The Bishop of Peterborough is translated to Winchester . I shall now be condemned, in all episcopal assemblies, to sit between Ingram, a foolish and head–strong sentimentalist, and Wood a pertinacious wind–bag! What can be the future of a church which is generalled by men of this type? The last conspicuous public appearance of the Bishop of Peterborough was in the Anglo–Catholic procession to St Martin's !

Lord Halifax's tractate caused me to turn to Barrow's "Treatise of the Pope's Supremacy', and "Discourse concerning the Unity of the Church'. It is regrettable that the Anglican divines are now no longer read by the clergy. Canon Cunningham confessed himself ignorant of these admirable compositions. If we are to be carried back to the old controversies about the Papal claims, we may do worse than have recourse to those writers, who were at closer quarters with the Papacy than ourselves.
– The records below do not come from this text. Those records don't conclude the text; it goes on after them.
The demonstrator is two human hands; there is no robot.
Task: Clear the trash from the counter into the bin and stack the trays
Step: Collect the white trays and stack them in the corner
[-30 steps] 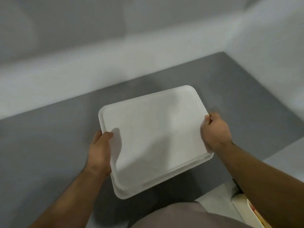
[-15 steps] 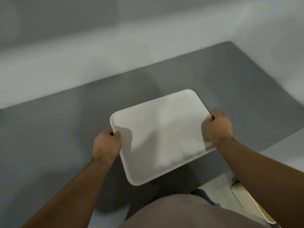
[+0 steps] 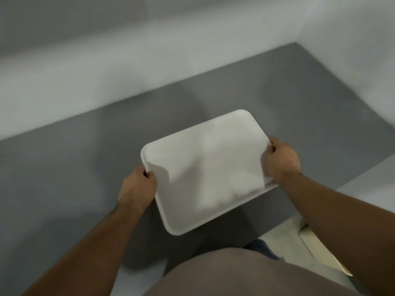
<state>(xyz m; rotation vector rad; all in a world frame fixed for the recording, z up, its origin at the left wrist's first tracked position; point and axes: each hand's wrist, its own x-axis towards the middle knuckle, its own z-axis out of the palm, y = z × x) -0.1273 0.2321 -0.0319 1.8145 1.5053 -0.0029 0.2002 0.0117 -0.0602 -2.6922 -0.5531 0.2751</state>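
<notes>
White tray [image 3: 205,171] is clamped at both short edges, left hand [image 3: 136,186] and right hand [image 3: 282,161] curled shut; carrying step, next needs a stack to set it on.

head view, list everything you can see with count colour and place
tray: 1, white, empty, held over the grey counter, centre of view
counter: 1, grey, spans the middle of the view below the walls
walls: 2, pale grey, behind and to the right of the counter
cream object: 1, partly hidden, low at right, cannot tell what it is
left hand: 1, gripping the tray's left rim
right hand: 1, gripping the tray's right rim
</notes>
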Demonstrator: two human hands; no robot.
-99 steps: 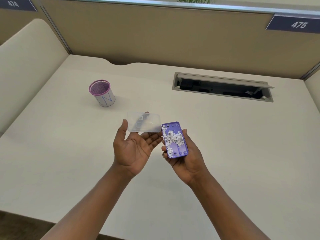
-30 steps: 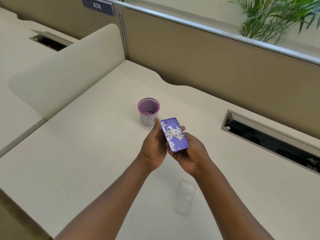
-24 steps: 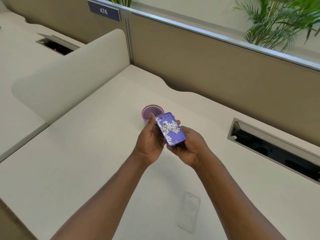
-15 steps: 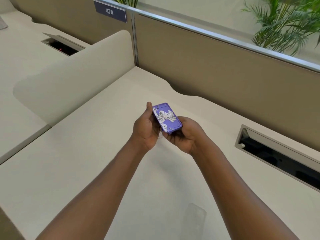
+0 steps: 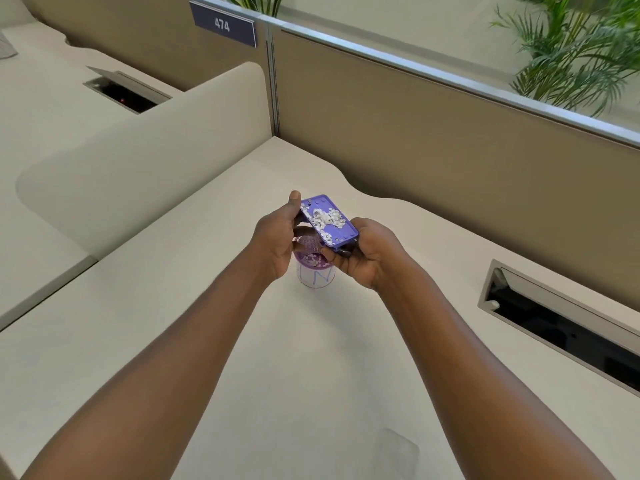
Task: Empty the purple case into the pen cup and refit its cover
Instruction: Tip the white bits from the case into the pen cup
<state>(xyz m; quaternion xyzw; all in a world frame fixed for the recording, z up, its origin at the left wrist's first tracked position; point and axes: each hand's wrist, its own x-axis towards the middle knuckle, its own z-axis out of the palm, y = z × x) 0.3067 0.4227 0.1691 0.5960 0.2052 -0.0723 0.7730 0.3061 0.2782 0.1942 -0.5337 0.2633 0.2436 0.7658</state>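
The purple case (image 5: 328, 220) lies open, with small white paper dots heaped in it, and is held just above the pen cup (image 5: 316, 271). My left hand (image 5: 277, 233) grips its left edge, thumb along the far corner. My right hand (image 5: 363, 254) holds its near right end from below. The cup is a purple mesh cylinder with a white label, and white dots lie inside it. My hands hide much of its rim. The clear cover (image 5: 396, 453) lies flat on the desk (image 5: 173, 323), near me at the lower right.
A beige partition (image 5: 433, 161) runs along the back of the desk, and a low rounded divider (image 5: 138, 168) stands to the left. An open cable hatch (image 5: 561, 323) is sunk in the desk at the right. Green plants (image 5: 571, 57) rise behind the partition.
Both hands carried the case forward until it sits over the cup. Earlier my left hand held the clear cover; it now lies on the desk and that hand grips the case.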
After dinner I had some talk with Cunningham. His description of the religious situation in Cambridge is disconcerting. The Anglo–Catholics are carrying all before them among the youth. Wood, the Bishop of Peterborough's brother, is said to be the strongest force on the other side. I pressed on him the duty of emphasizing the moral obligation implicit in subscription of the Anglican formularies. It surely ought not to be impossible to bring the conscience of the candidates for Ordination into action against the miserable sophistry by which the evident meaning of formularies is contradicted, & the whole purpose of subscription defeated.